[foreign] RFR 8222765: Implement foreign memory access through VarHandle

Fri Apr 19 16:42:38 UTC 2019

On 19/04/2019 16:46, Jorn Vernee wrote:
> - In GensrcVarHandles.gmk you seem to have a mistake in the generation 
> command:
>
>  274 # List the types to generate source for, with capitalized first 
> letter
>  275 VARHANDLES_MEMORY_ADDRESS_TYPES := Byte Short Char Int Long Float 
> Double
>  276 $(foreach t, $(VARHANDLES_MEMORY_ADDRESS_TYPES), \
>  277   $(eval $(call 
> GenerateVarHandleMemoryAddress,VAR_HANDLE_BYTE_ARRAY_$t,$t)))
>
> You still have to change the name VAR_HANDLE_BYTE_ARRAY_ to something 
> else (probably forgotten when copy pasting?)
Good point, I wonder why it  still works??? I'll take another look.
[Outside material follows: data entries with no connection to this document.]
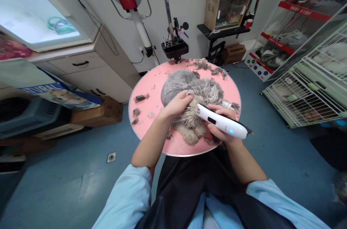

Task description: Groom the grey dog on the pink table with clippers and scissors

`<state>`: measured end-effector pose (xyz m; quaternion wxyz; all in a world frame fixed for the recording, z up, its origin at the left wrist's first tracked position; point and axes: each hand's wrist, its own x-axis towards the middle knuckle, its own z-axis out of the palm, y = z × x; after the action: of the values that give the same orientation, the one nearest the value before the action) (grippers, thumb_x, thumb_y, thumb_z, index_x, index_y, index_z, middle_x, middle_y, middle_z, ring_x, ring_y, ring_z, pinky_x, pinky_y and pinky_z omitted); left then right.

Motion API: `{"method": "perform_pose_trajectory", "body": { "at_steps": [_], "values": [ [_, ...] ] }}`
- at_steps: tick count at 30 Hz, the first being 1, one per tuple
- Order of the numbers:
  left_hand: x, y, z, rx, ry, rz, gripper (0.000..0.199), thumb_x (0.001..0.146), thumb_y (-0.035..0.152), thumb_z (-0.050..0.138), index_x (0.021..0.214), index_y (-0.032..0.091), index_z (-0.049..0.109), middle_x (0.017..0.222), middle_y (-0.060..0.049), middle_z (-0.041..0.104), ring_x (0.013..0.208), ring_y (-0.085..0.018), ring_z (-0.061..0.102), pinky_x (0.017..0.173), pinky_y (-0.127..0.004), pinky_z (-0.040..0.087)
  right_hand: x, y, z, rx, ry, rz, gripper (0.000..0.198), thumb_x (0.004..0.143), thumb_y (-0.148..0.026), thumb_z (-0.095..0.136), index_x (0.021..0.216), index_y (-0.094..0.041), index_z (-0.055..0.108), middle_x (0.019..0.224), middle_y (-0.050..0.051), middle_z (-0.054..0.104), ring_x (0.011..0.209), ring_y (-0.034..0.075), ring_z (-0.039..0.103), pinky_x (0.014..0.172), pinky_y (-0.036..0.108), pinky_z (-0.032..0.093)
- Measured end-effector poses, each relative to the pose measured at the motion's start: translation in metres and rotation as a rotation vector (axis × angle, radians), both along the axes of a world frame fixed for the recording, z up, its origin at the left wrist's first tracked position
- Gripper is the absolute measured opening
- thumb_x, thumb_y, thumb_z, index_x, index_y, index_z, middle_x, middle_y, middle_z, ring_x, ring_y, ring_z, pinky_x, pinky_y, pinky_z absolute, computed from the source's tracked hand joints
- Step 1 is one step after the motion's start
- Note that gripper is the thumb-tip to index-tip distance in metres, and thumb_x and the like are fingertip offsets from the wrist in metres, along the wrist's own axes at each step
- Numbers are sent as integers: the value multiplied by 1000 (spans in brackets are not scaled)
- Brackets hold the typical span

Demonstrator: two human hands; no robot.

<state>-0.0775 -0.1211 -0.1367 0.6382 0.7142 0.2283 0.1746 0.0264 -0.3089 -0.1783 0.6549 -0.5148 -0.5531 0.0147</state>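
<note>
A grey, curly-coated dog (pixel 177 83) lies on a round pink grooming table (pixel 146 120). Its back is clipped short, while long shaggy fur remains nearer me. My left hand (pixel 180 103) is closed on the fur at the dog's near side, with the fingertips partly buried. In my right hand (pixel 223 133) is a white hair clipper (pixel 222 122) with a lit blue light. The clipper's front end points left against the shaggy fur, close to my left fingers. Its blade is hidden from this angle. Beige paw-like fur (pixel 188 135) rests by the table's near edge.
Loose grey fur tufts (pixel 140 98) lie on the table's left, and more fur clumps (pixel 217 72) along its back. A metal post with a black tool tray (pixel 175 49) rises behind. A white dryer (pixel 135 16) stands back left; a wire cage (pixel 306 95) is at right.
</note>
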Motion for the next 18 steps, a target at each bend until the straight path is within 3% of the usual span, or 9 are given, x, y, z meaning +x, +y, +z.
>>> {"method": "perform_pose_trajectory", "body": {
  "at_steps": [4,8,10,13,18],
  "values": [
    [1,-5,-7,-121,-53,79,15,76,33,57,76,19,50,69,4,52,65,-10,49,64,-22,42,-16,1,-11,102,214,-172,42,79,-39,74,108,-31,45,114,6,69,103,28,69,88,50,55],
    [0,-15,-16,-244,-136,151,20,72,36,58,80,20,49,72,4,55,67,-11,52,67,-23,45,-31,10,-21,118,219,-258,57,73,-60,76,111,-31,46,118,10,67,109,31,67,89,51,57],
    [-2,-19,-19,-273,-170,169,22,71,36,60,81,19,51,73,4,57,69,-12,54,68,-24,45,-35,14,-24,165,251,-229,57,71,-60,78,112,-31,48,122,9,65,106,29,69,78,44,61],
    [-3,-23,-21,-331,-226,174,23,68,35,64,80,18,53,72,4,60,70,-13,56,70,-24,45,-38,18,-27,207,297,-186,57,71,-53,81,111,-32,46,120,7,66,80,20,73,57,31,60],
    [-4,-24,-24,-383,-284,171,22,69,32,67,83,18,57,72,3,61,74,-14,58,74,-26,47,-45,27,-27,271,327,-216,57,71,-55,79,109,-32,44,119,5,64,62,13,69,51,28,59]
  ]
}}
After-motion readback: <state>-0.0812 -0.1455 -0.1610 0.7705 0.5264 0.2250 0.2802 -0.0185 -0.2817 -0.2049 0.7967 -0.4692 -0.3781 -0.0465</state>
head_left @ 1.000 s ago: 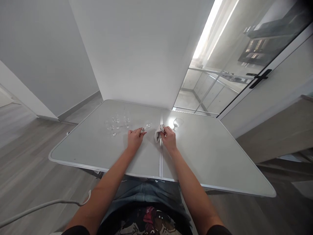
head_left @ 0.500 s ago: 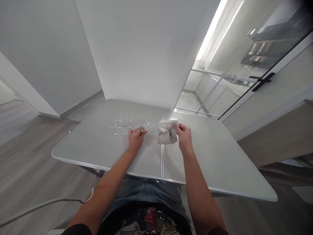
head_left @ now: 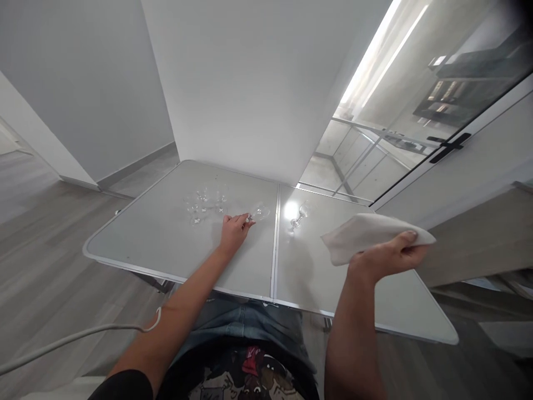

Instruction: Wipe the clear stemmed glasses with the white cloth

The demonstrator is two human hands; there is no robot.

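Observation:
My left hand is closed, its fingers pinching the foot end of a clear stemmed glass tilted low over the folding table. The bowl of that glass points right, toward the table's middle seam. Out at the right, my right hand grips a white cloth, which fans out to the left in the air above the table. Another clear stemmed glass is on the right half of the table, between my hands.
Several more clear glasses stand grouped on the left half of the table. A white wall rises behind its far edge. A glass door with a black handle is at the right. A pale cable runs by my left forearm.
My right hand has swung right with the cloth, which has spread from a bunched shape. The glass on the right half now shows more fully. My left hand keeps its glass almost in place.

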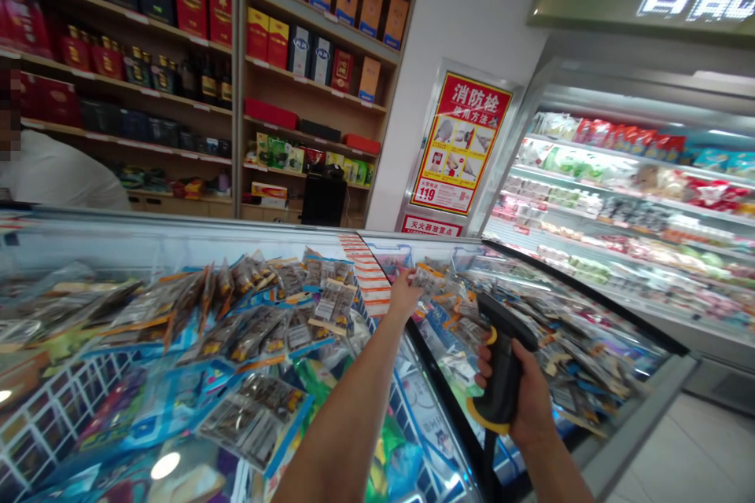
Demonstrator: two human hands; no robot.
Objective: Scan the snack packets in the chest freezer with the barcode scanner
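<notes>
- The left hand (406,291) reaches across the chest freezer (265,230) to its far edge, beside packets (469,332); its fingers are partly bent, but I cannot tell whether they grip one.
- The right hand (529,385) wraps its fingers round the handle of a black-and-yellow scanner (500,381) above the right section, seemingly so the trigger stays within finger reach.
- The scanner's head tilts toward the far edge, likely to face the packets there.
- In the left section, a wire basket (62,401) probably keeps stacked packets from sliding together.
</notes>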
The 
right classes are definitively generated.
>
> - I agree that MemoryAddress should be split, but I don't think we can 
> "just" add a length() method to the MemoryRegion class, since not all 
> memory regions have a length. E.g. when a pointer is returned by a 
> native call, we don't know any memory bounds. I think the same problem 
> also exists when deserializing a pointer. Is it okay if a length() 
> method would throw UOE in those cases?
Or OptionalLong
>
> - Also in MemoryAddress, I think the name 'limit' instead of 'narrow' 
> to shrink a region is a little more colloquial. (e.g. looking at 
> Buffer/Stream)
>
> - I'd also like to advocate for using an enum to represent the 
> MemoryScope characteristics, instead of a long. The advantage is that 
> you know exactly which constants are acceptable to pass there, as well 
> as IDE autocomplete being able to help you out better. If the 
> parameter type is changed to Set<Characteristics>, this can easily be 
> passed ad-hoc using Set.of, or EnumSet.of.
This is more for API review kind of thing. In the JDK we are generally 
thorn between use of enums and use of longs, both have pros and cons. 
Since this is a low level thing, I opted for longs (same decision made 
for e.g. spliterators) we can of course change later on, if needed.
>
> - Should the generated template classes be added to the patch as well? 
> (I've seen that done in some of the vector API patches).
No, that's the same approach as byte buffer handles, they are generated 
by the build and put in the gensrc folder, but never added explicitly.
>
> * Also, since you mention performance and liveliness checks not being 
> hoist-able. Just out of curiosity; I'm wondering why the change to 
> ciField doesn't take care of that already?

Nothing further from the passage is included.